Disarming Our DemonsThe self-fulfilling prophecy of election-stealing.


(Continued from page 1)

Unfortunately for Texas Republicans, it's just now come to light that despite a zealous two-year, $1.4 million vote-fraud crusade, Texas' Attorney General Greg Abbott's office has managed to prosecute only 26 casesall against Democrats, and almost all involving minorities. Most were prosecuted for walking absentee ballots to the mailbox for sick or elderly voters, without following the protocol for doing so.

That's why it's doubly tragic that the Supreme Court demonstrated last month what happens when you arm an imaginary boogeyman with a real machine gun: Your pretend problem quickly turns real. Opponents of voter-ID laws say they have the practical effect of suppressing some votes, votes that tend to skew Democratic. Writing for the plurality in Crawford v. Marion County Election Board, Justice John Paul Stevens nevertheless upheld an Indiana voter-ID law requiring voters to have government-issued photo ID. Let's grant that voter-ID laws are popular. The question was supposed to be whether they are necessary. Stevens found that even with no evidence of in-person vote fraud in Indiana, "flagrant examples of such fraud in other parts of the country have been documented throughout this nation's history." As examples, he cited only an 1868 mayoral election in New York City and a single 2004 incident from Washington.
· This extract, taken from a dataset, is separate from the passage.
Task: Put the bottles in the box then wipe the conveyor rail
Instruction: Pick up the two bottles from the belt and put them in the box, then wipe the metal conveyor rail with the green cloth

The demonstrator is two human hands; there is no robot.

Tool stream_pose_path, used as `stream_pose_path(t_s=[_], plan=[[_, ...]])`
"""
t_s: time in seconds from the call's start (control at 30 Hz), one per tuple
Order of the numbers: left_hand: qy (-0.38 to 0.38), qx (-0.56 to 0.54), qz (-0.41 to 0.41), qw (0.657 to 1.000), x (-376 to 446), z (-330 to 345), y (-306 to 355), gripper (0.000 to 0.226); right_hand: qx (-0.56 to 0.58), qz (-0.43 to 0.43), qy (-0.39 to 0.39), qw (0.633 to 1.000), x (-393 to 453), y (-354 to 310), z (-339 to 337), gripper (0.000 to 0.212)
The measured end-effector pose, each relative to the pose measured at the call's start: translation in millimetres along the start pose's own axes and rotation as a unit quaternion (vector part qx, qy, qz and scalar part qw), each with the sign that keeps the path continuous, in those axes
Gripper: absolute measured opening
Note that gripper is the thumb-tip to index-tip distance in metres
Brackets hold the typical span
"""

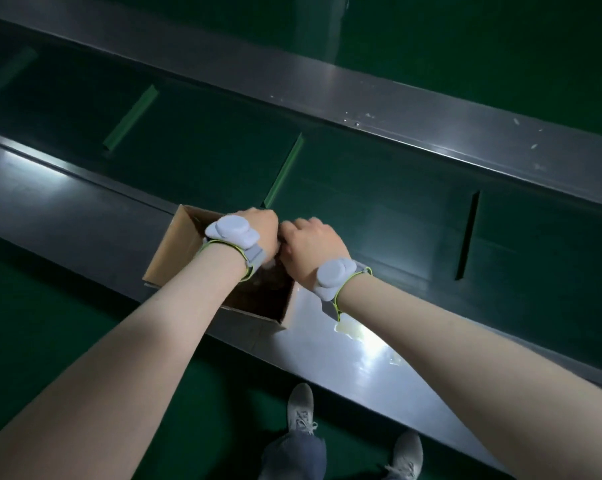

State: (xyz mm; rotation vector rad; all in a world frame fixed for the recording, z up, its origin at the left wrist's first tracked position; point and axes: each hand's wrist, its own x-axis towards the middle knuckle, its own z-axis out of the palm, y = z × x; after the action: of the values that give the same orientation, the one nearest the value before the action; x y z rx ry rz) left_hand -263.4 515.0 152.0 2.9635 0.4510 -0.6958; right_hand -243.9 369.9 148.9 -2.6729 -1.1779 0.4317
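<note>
An open cardboard box (pixel 169 256) stands on the near steel conveyor rail (pixel 67 206). Both of my hands are over its opening, knuckles up and touching each other. My left hand (pixel 254 228) and my right hand (pixel 310 249) have their fingers curled downward, out of sight. A pale, translucent bit of a bottle (pixel 271 264) shows between the wrists, just inside the box. The rest of the box's inside (pixel 261 301) is dark, and I cannot make out its contents. Each wrist wears a grey band.
The dark green belt (pixel 362 188) with raised cleats runs behind the box, with the far steel rail (pixel 431 123) beyond it. A pale crumpled scrap (pixel 351 331) lies on the near rail under my right wrist. My shoes (pixel 301 407) stand on the green floor below.
</note>
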Motion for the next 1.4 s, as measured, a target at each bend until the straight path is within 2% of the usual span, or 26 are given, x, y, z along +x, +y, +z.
stream_pose_path(t_s=[0.07,0.17,0.37,0.6,0.73,0.87,0.97,1.17,1.4], plan=[[0.063,-0.011,0.000,0.998,-8,-8,28,0.015,0.021,0.017,0.050,0.998,-19,19,-6,0.026],[0.140,-0.057,0.026,0.988,-24,-11,86,0.032,0.044,0.059,0.106,0.992,-56,63,-7,0.031],[0.162,-0.147,0.086,0.972,-49,26,215,0.053,0.082,0.138,0.116,0.980,-163,162,3,0.047],[0.119,-0.166,0.204,0.957,-73,108,436,0.051,0.087,0.264,0.122,0.953,-338,319,39,0.049],[0.088,-0.160,0.267,0.946,-83,150,540,0.050,0.098,0.327,0.132,0.930,-416,390,58,0.051],[0.061,-0.131,0.316,0.938,-90,188,643,0.053,0.114,0.398,0.150,0.898,-491,461,83,0.053],[0.013,-0.110,0.350,0.930,-94,223,712,0.061,0.122,0.453,0.152,0.870,-543,514,110,0.055],[-0.032,-0.066,0.406,0.911,-101,296,796,0.050,0.127,0.554,0.107,0.816,-620,596,174,0.065],[-0.011,-0.031,0.440,0.898,-84,357,826,0.044,0.072,0.579,0.013,0.812,-641,667,249,0.079]])
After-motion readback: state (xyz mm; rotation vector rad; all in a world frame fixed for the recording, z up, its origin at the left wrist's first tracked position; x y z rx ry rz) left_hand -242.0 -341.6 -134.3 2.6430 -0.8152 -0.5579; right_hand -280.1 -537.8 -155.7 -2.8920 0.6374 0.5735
Stevens was not concerned by the fact of rampant vote fraud but the fear of it. Propping up wobbly "voter confidence" became more urgent than protecting the right to vote. This was so even though voter confidence went wobbly only after partisans started peddling a mythical epidemic in the first place. (This new Harvard Law Review study shows that voter-ID laws do not increase voter confidence anyhow.)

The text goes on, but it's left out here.